The State Crime Lab then re-examined the rape kit to see if re-testing was possible, but the Lab believed (inaccurately as it would turn out) that there was no other semen to test.
Craig was convicted in 2000 after a jury trial in front of Kenosha County Circuit Judge Wilbur Warren Wilbur III. Wilbur sentenced him to 145 years in prison, according to the appeal. An additional 50-year prison sentence was stayed in favor of 30 years of probation.
A few months later, the State Crime Lab started using a more powerful DNA-testing technology, Henak wrote. Craig's first post-conviction counsel realized that there was indeed evidence that could be tested – a vaginal swab from LC. The state agreed that Dr. Alan Friedman, who owned a lab specializing in forensic DNA and paternity testing, should perform the testing. He did, but afterward Craig wanted a different lawyer.
Mr. Craig had been pushing for DNA testing before trial and at sentencing so a high probability exists that Mr. Craig’s problem with postconviction counsel was his failure to pursue DNA evidence further.
The Kenosha County Sheriff's Department, which was holding the evidence, destroyed it all after authorized to do so by the district attorney's office.
Craig, in prison, contacted the Wisconsin Innocence Project (WIP) about eight years after the evidence was destroyed, according to the appeal. Sarah Shields, a senior DNA analyst with an accredited lab, examined Friedman's report and compared it to DNA profiles for Craig and Keys.
"Ms. Shields concluded that Mr. Craig was excluded as a contributor to the partial profile," Henak wrote in the appellate brief.
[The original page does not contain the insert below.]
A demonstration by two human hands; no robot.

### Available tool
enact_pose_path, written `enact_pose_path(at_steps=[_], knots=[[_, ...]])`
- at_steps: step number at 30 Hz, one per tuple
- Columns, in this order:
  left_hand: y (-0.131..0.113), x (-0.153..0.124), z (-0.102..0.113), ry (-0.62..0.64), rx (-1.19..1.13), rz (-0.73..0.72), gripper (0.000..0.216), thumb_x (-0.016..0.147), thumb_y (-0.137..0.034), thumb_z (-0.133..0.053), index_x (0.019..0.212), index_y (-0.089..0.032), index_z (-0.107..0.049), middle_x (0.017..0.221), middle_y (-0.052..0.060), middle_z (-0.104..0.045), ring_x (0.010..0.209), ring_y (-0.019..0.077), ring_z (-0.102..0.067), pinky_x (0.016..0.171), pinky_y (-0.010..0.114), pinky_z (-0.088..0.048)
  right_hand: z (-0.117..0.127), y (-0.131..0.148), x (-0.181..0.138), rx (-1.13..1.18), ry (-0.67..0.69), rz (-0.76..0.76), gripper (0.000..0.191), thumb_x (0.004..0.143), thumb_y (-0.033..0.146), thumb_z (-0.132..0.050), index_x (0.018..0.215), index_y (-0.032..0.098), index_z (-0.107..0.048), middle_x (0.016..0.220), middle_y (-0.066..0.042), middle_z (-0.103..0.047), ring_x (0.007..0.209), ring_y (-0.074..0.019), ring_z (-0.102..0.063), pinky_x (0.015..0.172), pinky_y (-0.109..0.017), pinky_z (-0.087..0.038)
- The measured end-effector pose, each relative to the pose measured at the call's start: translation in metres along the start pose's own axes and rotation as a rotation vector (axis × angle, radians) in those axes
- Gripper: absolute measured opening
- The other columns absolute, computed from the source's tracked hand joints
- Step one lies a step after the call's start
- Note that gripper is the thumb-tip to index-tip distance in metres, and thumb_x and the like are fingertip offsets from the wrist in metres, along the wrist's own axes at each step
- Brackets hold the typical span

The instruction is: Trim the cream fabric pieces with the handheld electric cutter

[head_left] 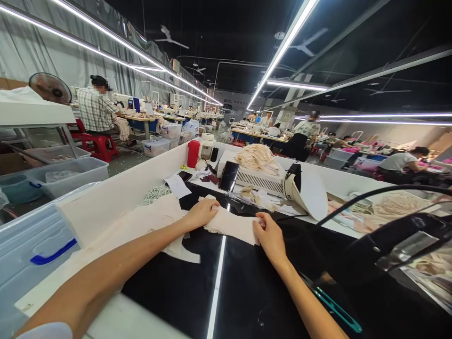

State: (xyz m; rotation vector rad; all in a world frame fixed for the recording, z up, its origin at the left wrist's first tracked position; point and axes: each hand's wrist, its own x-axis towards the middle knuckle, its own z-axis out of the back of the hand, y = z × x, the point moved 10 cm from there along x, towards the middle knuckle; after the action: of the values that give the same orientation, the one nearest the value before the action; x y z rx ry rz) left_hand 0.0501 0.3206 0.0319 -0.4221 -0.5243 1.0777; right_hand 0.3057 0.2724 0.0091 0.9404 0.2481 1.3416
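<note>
A cream fabric piece (233, 225) is stretched between my two hands over the glossy black tabletop (183, 296). At its left end, the fingers of my left hand (203, 213) are closed on the cloth. My right hand (270, 234) pinches the opposite end between thumb and fingers. More pale fabric (148, 226) lies in a loose pile to the left, partly beneath my left forearm. Its curved cut edge rests on the black surface.
Behind the cloth stand a phone (229, 176), a white vented box (259, 180) topped with a fabric heap (257, 159), and a red bottle (193, 153). A dark machine with a cable (388, 188) occupies the right. Teal snips (339, 308) lie near my right forearm. Other people work farther back.
</note>
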Motion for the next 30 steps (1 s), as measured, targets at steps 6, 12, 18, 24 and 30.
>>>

WIP referred Craig to the the Legal Assistance to Incarcerated Persons Program. Neither organization filed a brief on Craig's behalf.
It took time, but Craig's family came up with the money to hire Henak to represent him.
Shields testified at the 2022 post-conviction hearing before Rossell. She repeated her conclusion that Craig was not the person who vaginally raped LC.
Friedman, who also testified.
He agreed that Mr. Craig was excluded if there was only one minor contributor. ...
Like Ms. Shields, he reasoned that there was only one minor contributor because there was no evidence to support otherwise . ...
Ms. Shields could neither include nor exclude Mr. Keys as one of the minor contributors to the material on the vaginal swab. When she compared the partial profile to Mr. Keys, the partial profile was consistent with him.
Rossell denied Craig's request for a new trial.
Although the court held that Mr. Craig had shown both that the evidence was discovered after trial and that it was not cumulative, the court also held that Mr. Craig was negligent in not seeking it sooner after the trial, was not material because it was not admissible, and that there was no reasonable probability of a different outcome with the evidence.
Craig, through Henak, said the Court of Appeals should reverse Rossell's ruling and grant Craig a new trial "as a matter of due process based upon the newly discovered DNA evidence excluding him as the source of the semen."
The full appellate brief in the case is here.
Both Craig and Keys remain incarcerated.